Horrible rsync performance on wd cloud vs My book live

So previously i was using rysnc between two mybook live drives where rysnc daemon would run on of the drivers.

Gigabit network all around.

Now i got two my cloud drives. While Samba read write on these drives is more than 2x as the mybook live

Rsync is almost 50% slower.

rsync between the mybook live i would get 24MB/Sec… on the my clud drives i get  14-15MB/sec.

WHY IS THIS…PLEASE CAN ANYONE HELP ME

i’ve looked everywhere. im not using any compression, syncing based on size only

as rsync is cpu bound i.e if using its algorithm to determine file differences. but im not even doing that. So why is that with a dual core CPU at 1.3 ghz is slower?

Is rsync not aware of dual core?

i notice that cpu usage is only about 30% when rsync is running

What’s the rsync command-line you’re using?

My guess is that the SSH encryption on one end or the other is CPU-bound.

Thanks for the reply. As i mentioned not using anything that would use encrytpion:

 rsync -rl --progress --size-only --delete-after /shares/ nas2::shares

The same command yields 23 MB/Sec between two mybook live drives on the same switch, network etc.

Though i am using the cables that came with the drives? I guess i can try my old cheap ebay cables on the mybook live drives.

alirz1 wrote:

Thanks for the reply. As i mentioned not using anything that would use encrytpion:

 

 rsync -rl --progress --size-only --delete-after /shares/ nas2::shares

 

The same command yields 23 MB/Sec between two mybook live drives on the same switch, network etc.

Though i am using the cables that came with the drives?
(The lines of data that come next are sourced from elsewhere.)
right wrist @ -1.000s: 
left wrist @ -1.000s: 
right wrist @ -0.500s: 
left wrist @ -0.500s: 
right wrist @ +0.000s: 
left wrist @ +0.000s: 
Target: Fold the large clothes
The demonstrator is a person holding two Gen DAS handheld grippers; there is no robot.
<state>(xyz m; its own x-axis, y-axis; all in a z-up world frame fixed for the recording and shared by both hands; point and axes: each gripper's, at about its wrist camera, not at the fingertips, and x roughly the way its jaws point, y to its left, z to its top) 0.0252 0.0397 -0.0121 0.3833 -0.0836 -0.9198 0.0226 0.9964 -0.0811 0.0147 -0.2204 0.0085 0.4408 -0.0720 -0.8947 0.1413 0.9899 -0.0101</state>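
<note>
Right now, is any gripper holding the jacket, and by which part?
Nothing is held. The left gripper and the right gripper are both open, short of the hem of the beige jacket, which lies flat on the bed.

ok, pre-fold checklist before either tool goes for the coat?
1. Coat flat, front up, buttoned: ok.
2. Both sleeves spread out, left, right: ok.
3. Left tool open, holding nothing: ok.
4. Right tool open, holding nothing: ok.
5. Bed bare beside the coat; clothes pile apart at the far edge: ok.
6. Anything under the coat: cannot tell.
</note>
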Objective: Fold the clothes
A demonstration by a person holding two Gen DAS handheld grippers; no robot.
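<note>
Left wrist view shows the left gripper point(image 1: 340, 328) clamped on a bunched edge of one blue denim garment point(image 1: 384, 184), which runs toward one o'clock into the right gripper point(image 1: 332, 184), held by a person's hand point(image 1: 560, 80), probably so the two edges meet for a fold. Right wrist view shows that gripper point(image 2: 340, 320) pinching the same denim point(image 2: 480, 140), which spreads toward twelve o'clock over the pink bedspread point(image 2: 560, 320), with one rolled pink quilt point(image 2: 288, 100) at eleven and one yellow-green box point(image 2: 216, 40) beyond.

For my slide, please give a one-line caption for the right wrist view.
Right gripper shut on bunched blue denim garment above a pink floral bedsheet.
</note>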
I guess i can try my old cheap ebay cables on the mybook live drives.

How are you getting rsyncd running on the Cloud?

Maybe I’m missing something implicit, but with the same commands, I get:

From the MBL to the My Cloud:

rsync: failed to connect to 10.0.0.32: Connection refused (111)

Its extrmely easy to get rsync going on these drives. Literally takes like 2 min.

I have the rsync daemon running on one of the cloud drives.

For the daemon to start you need to have this config realted files in pace.

Namely:

/etc/rsyncd.conf

/etc/rsync.secrets      this file can be blank, just needs to be there.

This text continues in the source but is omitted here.